START MATERIAL PROVIDED

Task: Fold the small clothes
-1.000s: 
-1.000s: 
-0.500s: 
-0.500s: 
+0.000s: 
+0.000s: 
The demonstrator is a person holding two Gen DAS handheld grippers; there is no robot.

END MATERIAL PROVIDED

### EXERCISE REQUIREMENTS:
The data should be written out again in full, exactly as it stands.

### WRITTEN SOLUTION:
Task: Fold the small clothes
-1.000s: 
-1.000s: 
-0.500s: 
-0.500s: 
+0.000s: 
+0.000s: 
The demonstrator is a person holding two Gen DAS handheld grippers; there is no robot.

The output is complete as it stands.